Oh sorry, must've misunderstood your reasoning when you said you choose LDRs on purpose.
Maybe you were thinking about my post I don't have trust issues regarding someone cheating on me, probably because none of my exes had cheated on me. Maybe I subconsciously don't care if they do, because that would give me a reason to end the relationship. After reflecting on my attitude towards relationships, it just didn't make sense for me to be in one since, at my age, I feel as though people get into relationships with the goal of marriage in mind. I don't think I'm a relationship person, because I'm the happiest when I'm single, with just my regular friends, family, and pets keeping me company.

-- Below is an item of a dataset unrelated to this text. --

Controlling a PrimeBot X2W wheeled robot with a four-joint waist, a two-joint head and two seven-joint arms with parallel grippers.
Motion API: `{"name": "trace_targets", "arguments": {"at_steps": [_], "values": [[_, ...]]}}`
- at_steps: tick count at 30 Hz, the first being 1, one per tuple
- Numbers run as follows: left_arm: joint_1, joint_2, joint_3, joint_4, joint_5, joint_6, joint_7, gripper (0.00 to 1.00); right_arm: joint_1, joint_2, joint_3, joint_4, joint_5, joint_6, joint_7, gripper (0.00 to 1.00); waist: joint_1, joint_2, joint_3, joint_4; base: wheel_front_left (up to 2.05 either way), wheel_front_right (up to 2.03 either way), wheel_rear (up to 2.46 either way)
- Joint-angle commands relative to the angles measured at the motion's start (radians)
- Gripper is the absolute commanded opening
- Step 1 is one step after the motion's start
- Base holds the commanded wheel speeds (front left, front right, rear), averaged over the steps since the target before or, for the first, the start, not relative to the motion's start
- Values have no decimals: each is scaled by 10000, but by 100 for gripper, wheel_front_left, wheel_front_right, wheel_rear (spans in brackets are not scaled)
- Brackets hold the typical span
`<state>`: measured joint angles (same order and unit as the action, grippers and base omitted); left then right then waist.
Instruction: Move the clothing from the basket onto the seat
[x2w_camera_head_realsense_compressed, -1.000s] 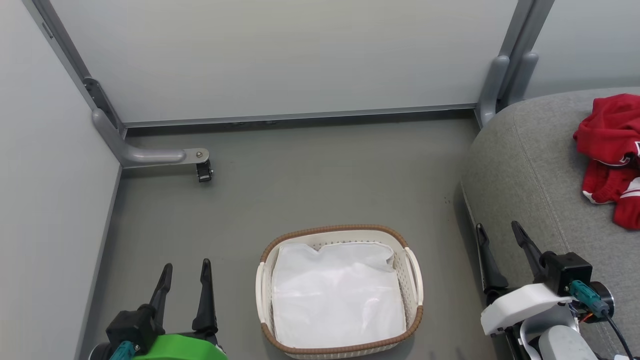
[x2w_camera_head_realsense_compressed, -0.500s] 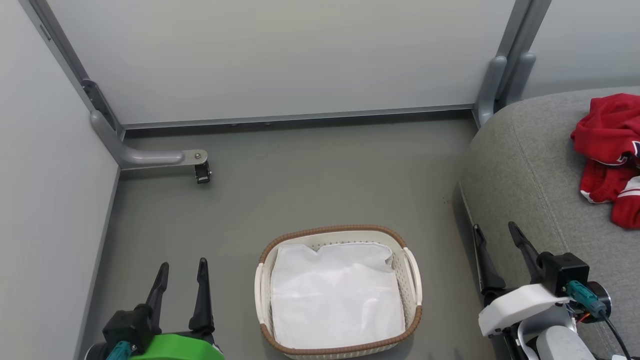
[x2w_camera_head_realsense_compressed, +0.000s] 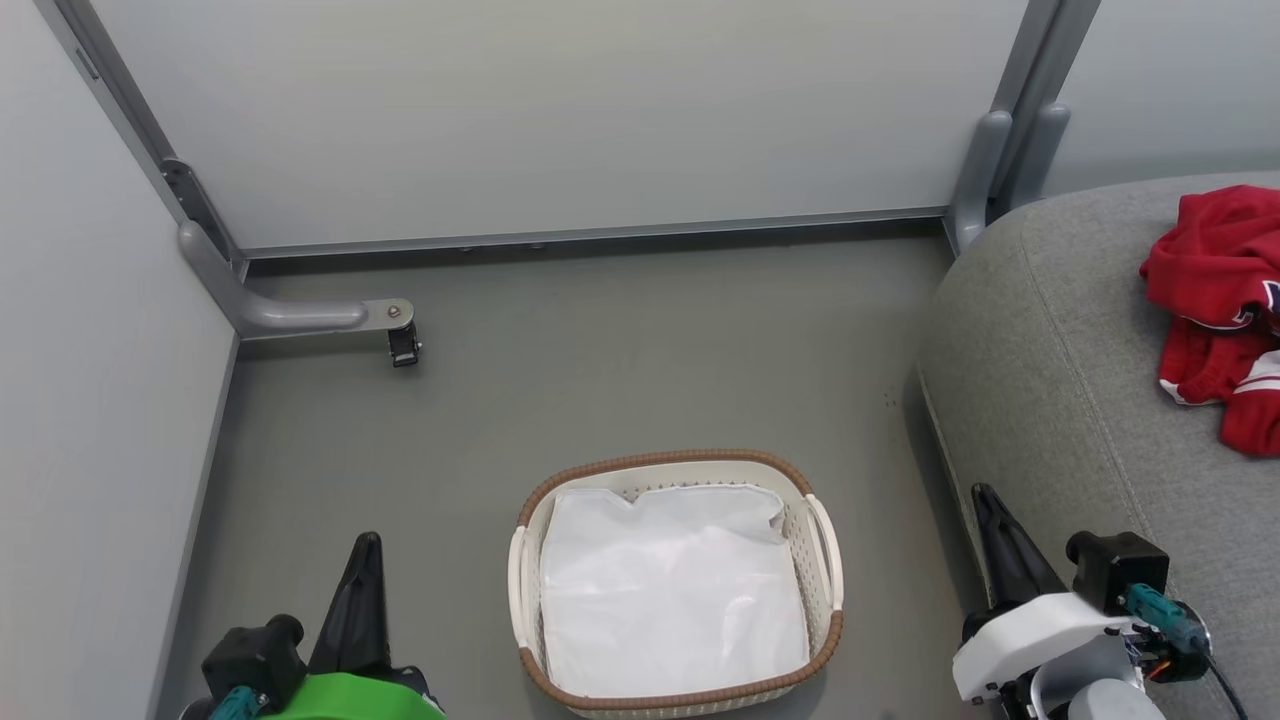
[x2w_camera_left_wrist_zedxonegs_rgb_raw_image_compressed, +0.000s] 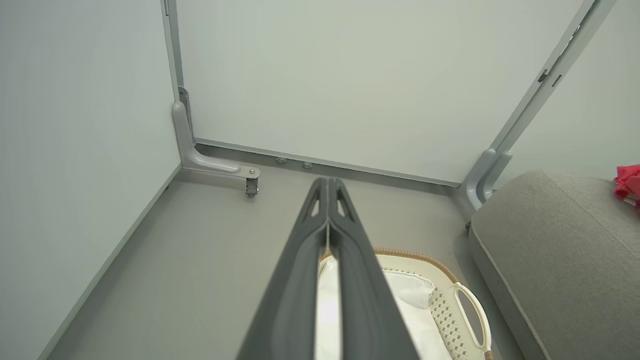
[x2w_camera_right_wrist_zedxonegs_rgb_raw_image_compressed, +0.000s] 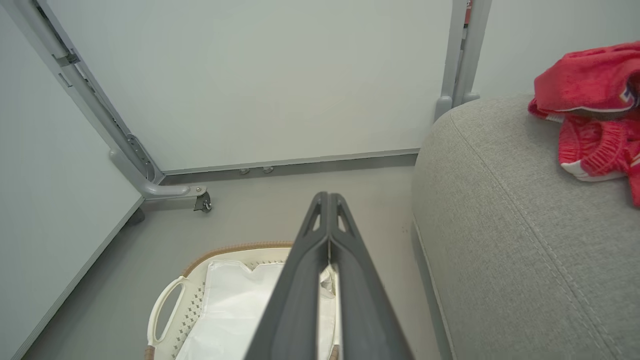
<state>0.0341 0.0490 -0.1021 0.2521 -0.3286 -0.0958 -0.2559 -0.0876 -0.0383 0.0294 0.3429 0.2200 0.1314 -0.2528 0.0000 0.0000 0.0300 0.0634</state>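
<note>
Clothing (x2w_camera_head_realsense_compressed: 1213, 262) heaped red on the seat (x2w_camera_head_realsense_compressed: 1040, 380), far right, well apart from the basket (x2w_camera_head_realsense_compressed: 662, 459). Basket stands on floor (x2w_camera_head_realsense_compressed: 600, 360), white liner sheet (x2w_camera_head_realsense_compressed: 670, 600) inside. Left jaws pressed closed, empty, left of basket. Right jaws closed, empty, beside seat's edge

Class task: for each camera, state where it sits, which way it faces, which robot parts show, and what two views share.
Head view: on the head, facing down at the basket and seat; left gripper and right gripper show, shut.
Left wrist view: along its shut fingers toward the wall.
Right wrist view: along its fingers toward the wall.
Shared: all show the basket.
</note>
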Motion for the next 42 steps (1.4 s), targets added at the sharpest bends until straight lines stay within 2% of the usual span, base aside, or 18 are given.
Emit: {"name": "trace_targets", "arguments": {"at_steps": [1, 20, 42], "values": [[-57, 20, 62, -150, -477, -15, 74, 0, -153, -32, -89, -145, 477, 0, 119, 0, 0, 0, -4, -9, 0, 0, 0], [-446, 123, 464, -105, -3626, -103, 872, 0, -155, -60, -404, -401, 3791, -2, 973, 0, 0, 0, -45, -105, 0, 0, 0], [-762, 175, 881, -126, -6462, -185, 1639, 0, -192, -87, -718, -595, 6815, -5, 1780, 0, 0, 0, -92, -216, 0, 0, 0]]}}
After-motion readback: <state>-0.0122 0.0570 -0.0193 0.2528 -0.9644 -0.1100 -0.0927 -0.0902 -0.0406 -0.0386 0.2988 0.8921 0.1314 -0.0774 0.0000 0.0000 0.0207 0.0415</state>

My trust issues are more about trusting someone with personal/private information about myself, and then having that person betraying my trust by gossiping about me behind my back or lying and destroying my reputation. I live in a place where pretty much everyone knows everyone else, so stuff like that spreads like wildfire. One emotionally-abusive guy had attempted to slander my name to my friends and family, and for reasons unknown to me, no one told me anything because they believed him over the person they knew me to be. He wasn't even charismatic or anything so I have simply no clue. It only came to a head when he tried to get my best friend involved and finally I was informed.
Overall, I'm an intensely private person, and whoever I'm with is supposed to know that so I find that kind of betrayal of trust unforgivable.